In this post, I'm going to write about an application based on Microservices Architecture, which I presented in the Cloud Foundry Meetup. 

The entire series link could be found here:
Microservices based Cloud Native Application - Part I

Microservices based Cloud Native Application - Part II

Microservices based Cloud Native Application - Part III


Application Use Case:

The application is a miniature LinkedIn kind of application, which was built to demonstrate the key aspects of a Cloud Native application.


Application Features:


The app allows users to build their profile with experience details, their skills, certifications. 

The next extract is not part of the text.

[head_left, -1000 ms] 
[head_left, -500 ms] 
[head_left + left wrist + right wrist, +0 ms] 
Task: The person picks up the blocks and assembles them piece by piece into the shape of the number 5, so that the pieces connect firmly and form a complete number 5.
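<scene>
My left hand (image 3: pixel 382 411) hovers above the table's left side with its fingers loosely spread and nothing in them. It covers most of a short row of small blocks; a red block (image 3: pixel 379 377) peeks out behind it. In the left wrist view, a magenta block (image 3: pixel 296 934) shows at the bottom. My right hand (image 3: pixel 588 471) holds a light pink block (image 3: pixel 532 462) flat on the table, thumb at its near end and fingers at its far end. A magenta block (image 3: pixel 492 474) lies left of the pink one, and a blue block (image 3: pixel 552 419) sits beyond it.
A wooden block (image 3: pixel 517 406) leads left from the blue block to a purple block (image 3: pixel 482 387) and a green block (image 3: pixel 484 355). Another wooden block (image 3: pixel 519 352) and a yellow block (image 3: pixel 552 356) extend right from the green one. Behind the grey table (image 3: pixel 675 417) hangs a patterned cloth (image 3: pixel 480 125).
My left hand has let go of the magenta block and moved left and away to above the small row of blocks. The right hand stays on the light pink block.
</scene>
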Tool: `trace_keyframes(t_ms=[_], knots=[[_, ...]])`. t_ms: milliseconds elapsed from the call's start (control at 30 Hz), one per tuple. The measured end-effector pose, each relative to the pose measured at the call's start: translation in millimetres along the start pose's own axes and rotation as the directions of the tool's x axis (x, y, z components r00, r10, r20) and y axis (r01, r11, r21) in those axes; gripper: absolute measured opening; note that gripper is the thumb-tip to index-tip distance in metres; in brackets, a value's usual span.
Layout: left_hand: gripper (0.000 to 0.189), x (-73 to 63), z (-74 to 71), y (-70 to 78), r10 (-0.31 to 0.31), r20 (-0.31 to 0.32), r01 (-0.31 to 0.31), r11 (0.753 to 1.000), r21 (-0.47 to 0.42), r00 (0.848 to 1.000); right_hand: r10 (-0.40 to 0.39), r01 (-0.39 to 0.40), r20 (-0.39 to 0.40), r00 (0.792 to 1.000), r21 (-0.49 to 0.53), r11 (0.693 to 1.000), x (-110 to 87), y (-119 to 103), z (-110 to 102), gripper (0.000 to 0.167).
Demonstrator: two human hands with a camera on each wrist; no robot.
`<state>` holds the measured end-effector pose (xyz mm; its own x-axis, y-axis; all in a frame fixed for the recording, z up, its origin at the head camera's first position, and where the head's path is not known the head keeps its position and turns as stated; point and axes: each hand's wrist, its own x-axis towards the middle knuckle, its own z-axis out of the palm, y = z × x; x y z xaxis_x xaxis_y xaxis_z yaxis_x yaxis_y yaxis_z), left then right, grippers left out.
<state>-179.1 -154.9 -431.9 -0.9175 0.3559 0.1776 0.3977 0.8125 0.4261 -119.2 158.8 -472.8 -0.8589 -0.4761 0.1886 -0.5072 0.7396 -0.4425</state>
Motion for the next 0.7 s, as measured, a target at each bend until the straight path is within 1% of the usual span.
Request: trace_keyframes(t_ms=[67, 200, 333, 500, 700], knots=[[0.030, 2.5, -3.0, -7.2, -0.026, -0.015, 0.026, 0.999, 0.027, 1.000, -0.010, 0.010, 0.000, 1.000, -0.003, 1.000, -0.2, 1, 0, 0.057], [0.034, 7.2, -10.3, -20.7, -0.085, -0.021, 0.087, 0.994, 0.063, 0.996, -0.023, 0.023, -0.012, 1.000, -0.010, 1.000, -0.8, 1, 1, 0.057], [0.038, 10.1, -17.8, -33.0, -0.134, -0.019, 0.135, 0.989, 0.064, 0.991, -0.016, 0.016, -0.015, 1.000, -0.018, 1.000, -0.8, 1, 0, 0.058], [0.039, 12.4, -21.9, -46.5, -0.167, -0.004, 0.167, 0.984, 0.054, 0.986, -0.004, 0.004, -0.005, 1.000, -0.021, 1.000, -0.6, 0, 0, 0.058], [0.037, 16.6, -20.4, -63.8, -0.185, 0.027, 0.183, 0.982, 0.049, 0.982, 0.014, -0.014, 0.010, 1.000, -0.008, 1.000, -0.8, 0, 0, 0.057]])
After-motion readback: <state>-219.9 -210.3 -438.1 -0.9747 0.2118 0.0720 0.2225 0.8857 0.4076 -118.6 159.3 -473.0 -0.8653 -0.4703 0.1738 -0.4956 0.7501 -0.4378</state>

The app allows the users to connect with other users and they can endorse skills and also recommend other users.

Application Architecture:





The application uses Microservices Architecture, which consists of loosely coupled, independently evolvable/deployable services.
It uses polyglot persistence. i.e, each service uses the right database which fits the use case. Flavors of Nosql and Sql is used in this application.

In addition to the microservices which implement functional features, the following Cloud Native application features are also implemented. 
  1. Loosely coupled bounded context
  2. Service Discovery 
  3. API Gateway
  4. Centralized Logging
  5. Fault Tolerance
These are explained in more detail in the following sections.

Microservices:

  1. Profile-Basic: This service would allow CRUD of a User Profile, like name, email etc. Since the data is well defined, we used a RDBMS (Mysql) for this.
  2. Profile-Skill: This service would allow the user to add new skills to his/her profile and allow other users to endorse skills. Due to the key/value nature of the data, we used a key/value store (Redis) for this
  3. Profile-Details: This service would allow CRUD of a Experience details/Certification Details of a user. Since the data is largely huge texts without restricted by a schema, we used a Document store (MongoDB) for this.
  4. Profile-Recommendation: This service would allow users to recommend other users. Since the data is largely huge texts without restricted by a schema, we used a Document store (MongoDB) for this. This is implemented as a separate service to demonstrate a key feature (Circuit Breaking). From a usecase perspective, creating a separate service would allow other services to look at the recommendations of a user to rate the profile (future usecase)
  5. Profile-Connection: This service would allow users to add other users to their network and also provides a listing of all the users present in their network. In order to maintain a networked graph of all the users, we used a Graph database (Neo4J) for this service
  6. Discovery-Server: This service would act a discovery service and would allow all other microservices to register to and discover each other. (including multiple instances of each service). This microservice is implemented by using the Netflix Eureka library.
  7. Edge-Server: This service would act like a API gateway, and can be used to provide authentication, routing and transformation of the requests. This service is implemented by using Netflix Zuul library
  8. Profile-web: This is an angular application, which consists of the actual client side implementation of the application.